Molecular Biology and Genomics — MCQs

Molecular Biology and Genomics Indian Medical PG Practice Questions and MCQs

Question 571: The gene determining testicular development is located on which chromosome?

A. X chromosome
B. Y chromosome (Correct Answer)
C. Chromosome 21
D. Chromosome 18

Explanation: **Explanation:** The correct answer is the **Y chromosome**. The primary determinant of male sexual differentiation is the **SRY gene** (Sex-determining Region of the Y chromosome), located on the short arm (p arm) of the Y chromosome. This gene encodes the **Testis-Determining Factor (TDF)**, a transcription factor that triggers the undifferentiated gonads to develop into testes. Once testes are formed, they secrete testosterone (from Leydig cells) and Anti-Müllerian Hormone (from Sertoli cells) to complete male phenotypic development. **Analysis of Incorrect Options:** * **Option A (X chromosome):** While the X chromosome contains genes essential for ovarian development and general survival, it lacks the SRY gene.
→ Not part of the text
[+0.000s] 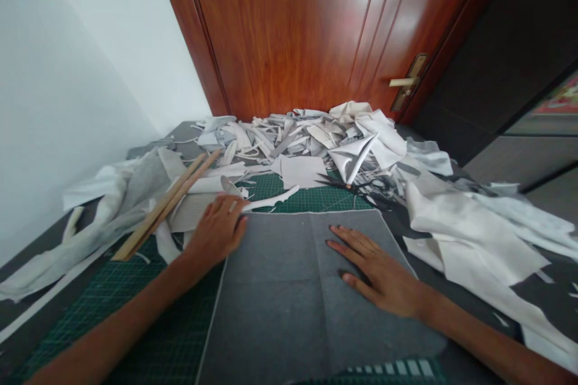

In the absence of a Y chromosome (e.g., Turner Syndrome, 45,XO), testes do not develop. * **Option C & D (Chromosomes 21 & 18):** These are autosomes. While they carry genes for general development, they do not determine primary sex. Trisomy 21 (Down Syndrome) and Trisomy 18 (Edwards Syndrome) result in multisystem anomalies but do not switch the sex-determination pathway. **High-Yield Clinical Pearls for NEET-PG:** * **SRY Gene Location:** Short arm of the Y chromosome (Yp11.3). * **Swyer Syndrome (46,XY Pure Gonadal Dysgenesis):** Occurs due to a mutation or deletion of the SRY gene; individuals have a female phenotype despite a male genotype. * **XX Male Syndrome (de la Chapelle Syndrome):** Occurs when the SRY gene translocates onto an X chromosome during meiosis, resulting in a male phenotype with a 46,XX karyotype. * **SOX9 Gene:** A downstream target of SRY; it is also critical for testis differentiation.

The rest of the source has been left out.